“Monty Python e il Sacro Graal”: la genialità dei Monty Python

Monty Python e il Sacro Graal” (1975) è il primo film in senso compiuto del gruppo comico inglese dei Monty Python, noto prima di questo film soprattutto per il loro programma televisivo “Monty Python’s Flying Circus“.

Prima di questo film avevano già realizzato un altro film (“E ora qualcosa di completamente diverso“) che, tuttavia, era semplicemente un insieme di gag riunite senza un filo conduttore che le legasse. Quel primo lavoro quindi risultò essere una sorta di flop anche perché persisteva una regia di tipo televisivo, non adatta per il grande schermo.

Il film del 1975, invece, va in tutt’altra direzione. Innanzitutto viene scritta una sceneggiatura molto più solida che possa tenere uniti tutti gli sketch: i Monty Python, infatti, decidono di prendere in giro il ciclo bretone, ovvero il ciclo di racconti legato alle figure di re Artù e dei cavalieri della Tavola Rotonda. Questo anche in virtù dell’idea stereotipata che c’era in quegli anni del mondo medievale, ancora molto legato al gotico. Il film così è una serie di gag, una più divertente dell’altra, legate alla ricerca del Sacro Graal da parte di una sorta di “armata Brancaleone”.

Monty Python e il Sacro Graal

Fin da subito si era posto il problema della regia per evitare di fare ancora un prodotto marcatamente televisivo. Allora due dei membri del gruppo decisero di prendere in mano la situazione: si tratta di Terry Jones e Terry Gilliam. Non sono mancate divergenze durante le riprese, ma il prodotto alla fine si può dire notevolmente riuscito anche per l’efficacia appunto delle scelte registiche che riescono a dare tutta la spinta possibile alla riuscita degli sketch.

Già in controluce (ma nemmeno troppo) si può vedere la mano di quello che poi sarà la carriera di Gilliam da “solista”: un certo tipo di ripresa vagamente espressionistica e, soprattutto, il tocco fantastico/favolistico che sarò tipico delle sue pellicole.

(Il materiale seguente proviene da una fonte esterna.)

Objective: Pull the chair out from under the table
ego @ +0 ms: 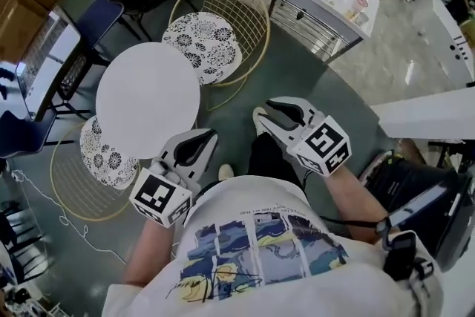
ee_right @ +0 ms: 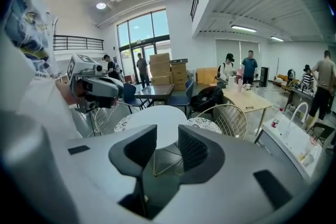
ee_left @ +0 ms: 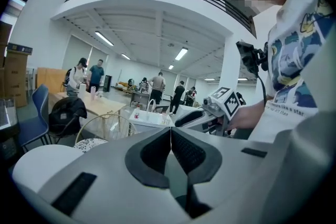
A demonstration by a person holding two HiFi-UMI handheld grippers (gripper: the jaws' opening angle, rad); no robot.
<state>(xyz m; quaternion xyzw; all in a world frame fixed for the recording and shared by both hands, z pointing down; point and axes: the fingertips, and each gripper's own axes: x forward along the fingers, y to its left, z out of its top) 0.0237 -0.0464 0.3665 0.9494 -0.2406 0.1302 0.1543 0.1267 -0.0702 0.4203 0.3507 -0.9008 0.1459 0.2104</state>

Il film, poi, è anche un contenitore incredibilmente ricco di numerosi spunti. Innanzitutto le scene proposte sono di una genialità sopraffina; basti a proposito l’esempio della prima scena. Re Artù e i suoi cavalieri non cavalcano cavalli reali (sappiamo che nel mondo del cinema i cavalli sono una delle cose più costose che ci siano), ma trotterellano imitando una cavalcata e dietro hanno un bardo che batte due noci di cocco imita il rumore degli zoccoli sul terreno. I Monty Python, però, fin dalla scena iniziale scompongono il divertente escamotage creando una gag proprio riguardo le noci di cocco (prodotto tropicale introvabile nel Medioevo) che fungono per il rumore degli zoccoli del cavallo.

Non manca poi all’interno anche un pastiché dei generi letterari cinematografici in voga in quegli anni: il film a un certo punto diventa un film horror, poi d’avventura, poi splatter (iconica in questo senso la scena del coniglio assassino) e infine anche film d’animazione.

Qui e in molte altre parti sta la genialità di questo film e del gruppo che lo ha realizzato. Straordinaria, in questo senso, è anche la chiusura: un professore di storia preso dal Novecento a un certo punto tenta di spiegare gli eventi ma viene ucciso da un medievale, la polizia si mette sulle tracce dell’omicidio, e mentre Artù sta per assalire un castello irrompe una pattuglia di poliziotti inglesi che arresta i cavalieri e chiude la telecamera che stava facendo le riprese del film. Semplicemente geniale!

In pochi come i Monty Python hanno saputo unire comicità, originalità compositiva e riflessione metacinematografica.